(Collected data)
##########

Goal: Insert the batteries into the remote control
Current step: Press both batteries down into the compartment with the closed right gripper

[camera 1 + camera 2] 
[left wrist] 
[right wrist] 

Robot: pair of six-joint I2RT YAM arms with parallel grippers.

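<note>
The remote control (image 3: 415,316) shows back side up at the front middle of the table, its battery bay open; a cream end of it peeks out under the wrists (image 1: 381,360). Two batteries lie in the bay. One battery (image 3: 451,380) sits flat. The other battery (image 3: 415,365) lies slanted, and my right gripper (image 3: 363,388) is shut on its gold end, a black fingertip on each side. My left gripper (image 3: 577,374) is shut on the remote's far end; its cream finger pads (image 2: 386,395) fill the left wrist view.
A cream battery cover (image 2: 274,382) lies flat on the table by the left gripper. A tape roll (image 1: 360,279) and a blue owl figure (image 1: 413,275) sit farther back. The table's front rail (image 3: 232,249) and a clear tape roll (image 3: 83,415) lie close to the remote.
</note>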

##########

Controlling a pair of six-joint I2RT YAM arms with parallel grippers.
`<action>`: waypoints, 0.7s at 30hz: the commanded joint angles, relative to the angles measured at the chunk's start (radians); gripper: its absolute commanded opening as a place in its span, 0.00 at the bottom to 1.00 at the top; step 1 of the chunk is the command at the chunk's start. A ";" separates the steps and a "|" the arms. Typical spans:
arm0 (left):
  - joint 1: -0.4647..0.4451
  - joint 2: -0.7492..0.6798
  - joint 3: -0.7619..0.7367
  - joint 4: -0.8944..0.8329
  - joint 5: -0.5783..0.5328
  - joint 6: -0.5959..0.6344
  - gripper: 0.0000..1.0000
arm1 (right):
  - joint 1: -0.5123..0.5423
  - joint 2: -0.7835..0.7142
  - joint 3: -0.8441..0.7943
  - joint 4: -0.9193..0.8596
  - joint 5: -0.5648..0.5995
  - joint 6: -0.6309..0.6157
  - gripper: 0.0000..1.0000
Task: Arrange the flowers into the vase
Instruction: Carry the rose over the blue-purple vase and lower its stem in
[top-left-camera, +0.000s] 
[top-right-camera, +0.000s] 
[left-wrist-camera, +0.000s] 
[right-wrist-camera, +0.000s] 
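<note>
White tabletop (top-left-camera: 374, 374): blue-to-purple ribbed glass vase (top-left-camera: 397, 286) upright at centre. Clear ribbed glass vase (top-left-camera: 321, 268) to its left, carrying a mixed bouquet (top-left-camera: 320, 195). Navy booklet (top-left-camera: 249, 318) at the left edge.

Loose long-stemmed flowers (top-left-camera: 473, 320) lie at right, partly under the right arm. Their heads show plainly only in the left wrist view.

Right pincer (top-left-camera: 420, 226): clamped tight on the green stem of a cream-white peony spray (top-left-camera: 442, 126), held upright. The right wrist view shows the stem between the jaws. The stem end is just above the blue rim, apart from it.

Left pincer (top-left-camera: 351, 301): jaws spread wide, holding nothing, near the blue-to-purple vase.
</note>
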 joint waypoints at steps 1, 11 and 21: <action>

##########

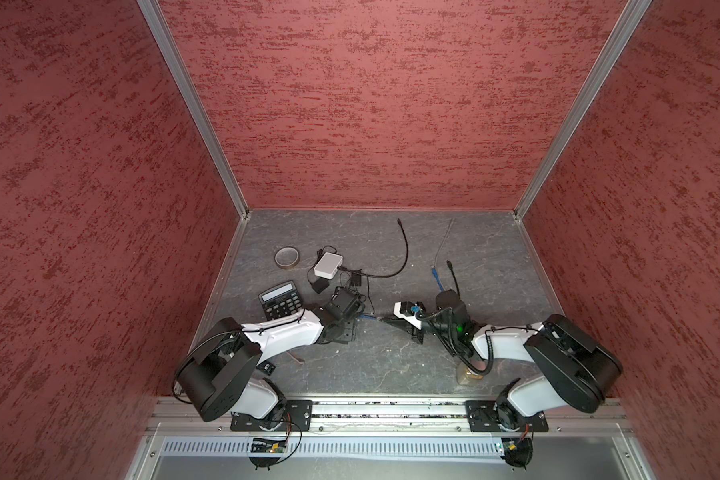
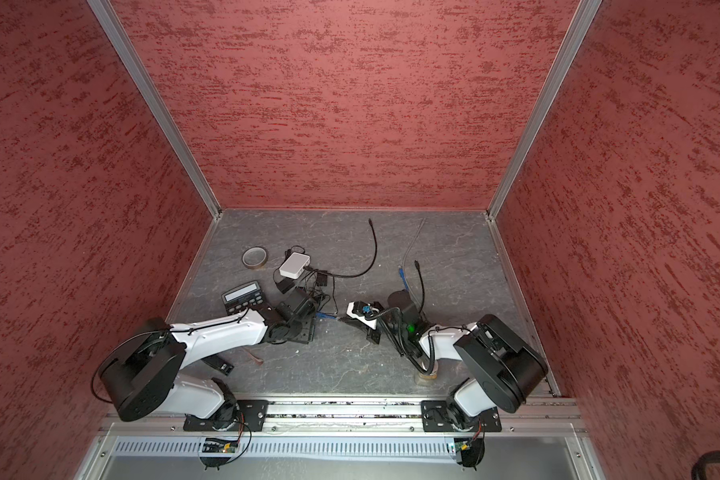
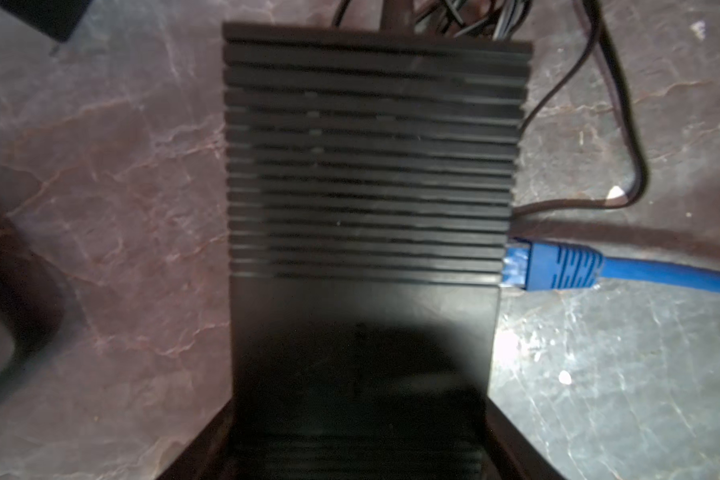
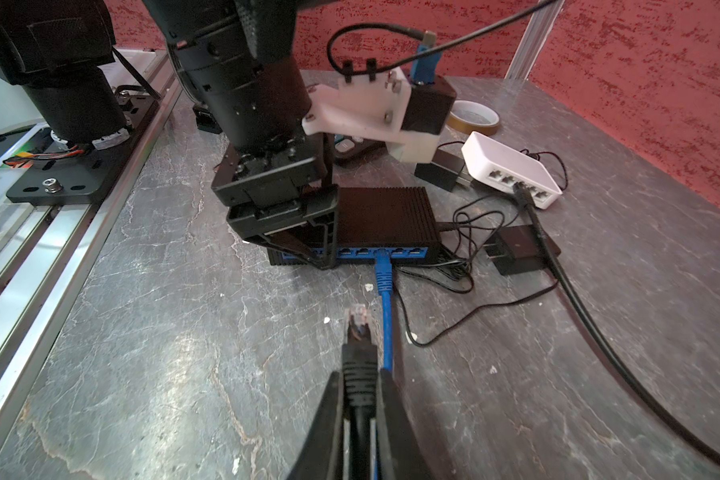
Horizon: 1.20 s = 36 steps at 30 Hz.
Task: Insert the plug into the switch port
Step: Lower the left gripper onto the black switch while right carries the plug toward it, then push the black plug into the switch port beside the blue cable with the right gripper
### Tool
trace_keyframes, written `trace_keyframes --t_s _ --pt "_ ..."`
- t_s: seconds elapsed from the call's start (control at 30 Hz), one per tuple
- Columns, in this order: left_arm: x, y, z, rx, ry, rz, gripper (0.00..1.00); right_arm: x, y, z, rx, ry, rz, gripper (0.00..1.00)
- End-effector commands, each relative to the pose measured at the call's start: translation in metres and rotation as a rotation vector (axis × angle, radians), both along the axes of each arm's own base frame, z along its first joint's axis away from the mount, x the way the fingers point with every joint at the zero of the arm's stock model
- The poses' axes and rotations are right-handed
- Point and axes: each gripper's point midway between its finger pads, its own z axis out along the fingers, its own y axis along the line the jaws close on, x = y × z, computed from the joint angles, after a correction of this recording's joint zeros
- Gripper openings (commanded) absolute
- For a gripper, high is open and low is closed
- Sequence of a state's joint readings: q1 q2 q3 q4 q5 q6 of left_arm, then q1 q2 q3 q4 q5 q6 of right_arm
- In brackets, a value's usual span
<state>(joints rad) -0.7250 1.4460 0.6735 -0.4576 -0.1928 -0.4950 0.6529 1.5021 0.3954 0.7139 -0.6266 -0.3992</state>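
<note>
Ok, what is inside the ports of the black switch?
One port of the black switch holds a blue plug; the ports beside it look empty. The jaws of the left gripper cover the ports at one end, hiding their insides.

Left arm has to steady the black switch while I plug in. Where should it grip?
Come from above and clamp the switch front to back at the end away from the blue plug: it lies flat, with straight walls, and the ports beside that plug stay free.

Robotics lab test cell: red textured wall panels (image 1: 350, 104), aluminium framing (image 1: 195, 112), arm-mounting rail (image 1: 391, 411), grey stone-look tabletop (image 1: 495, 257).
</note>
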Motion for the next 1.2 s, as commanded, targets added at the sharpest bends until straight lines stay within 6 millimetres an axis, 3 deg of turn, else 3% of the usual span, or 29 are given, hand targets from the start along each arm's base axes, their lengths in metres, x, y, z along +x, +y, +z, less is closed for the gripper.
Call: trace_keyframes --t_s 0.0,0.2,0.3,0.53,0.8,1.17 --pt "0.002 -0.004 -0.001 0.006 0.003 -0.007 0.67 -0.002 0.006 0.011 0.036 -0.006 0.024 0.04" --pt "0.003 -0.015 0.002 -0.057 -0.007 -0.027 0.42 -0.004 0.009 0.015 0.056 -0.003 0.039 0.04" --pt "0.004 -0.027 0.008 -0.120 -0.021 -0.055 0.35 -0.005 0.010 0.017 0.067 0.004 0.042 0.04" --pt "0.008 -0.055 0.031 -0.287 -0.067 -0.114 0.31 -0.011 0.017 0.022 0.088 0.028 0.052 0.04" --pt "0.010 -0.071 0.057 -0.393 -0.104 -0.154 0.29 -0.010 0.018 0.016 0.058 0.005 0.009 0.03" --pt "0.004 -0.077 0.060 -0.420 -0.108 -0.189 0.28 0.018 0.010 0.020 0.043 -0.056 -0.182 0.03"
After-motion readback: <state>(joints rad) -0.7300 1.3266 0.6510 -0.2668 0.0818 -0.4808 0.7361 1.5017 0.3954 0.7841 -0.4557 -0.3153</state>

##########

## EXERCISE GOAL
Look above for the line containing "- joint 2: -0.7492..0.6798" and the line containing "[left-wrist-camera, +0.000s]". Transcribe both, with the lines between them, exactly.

## RESULT FOR THIS EXERCISE
  - joint 2: -0.7492..0.6798
  - joint 3: -0.7619..0.7367
  - joint 4: -0.8944..0.8329
  - joint 5: -0.5783..0.5328
  - joint 6: -0.5959..0.6344
  - gripper: 0.0000..1.0000
arm1 (right):
  - joint 1: -0.5123..0.5423
  - joint 2: -0.7835..0.7142
  - joint 3: -0.8441..0.7943
  - joint 4: -0.9193..0.8596
  - joint 5: -0.5648..0.5995
  - joint 6: -0.6309..0.6157
  - gripper: 0.0000..1.0000
Task: Arrange the flowers into the vase
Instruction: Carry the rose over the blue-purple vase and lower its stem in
[top-left-camera, +0.000s] 
[top-right-camera, +0.000s] 
[left-wrist-camera, +0.000s] 

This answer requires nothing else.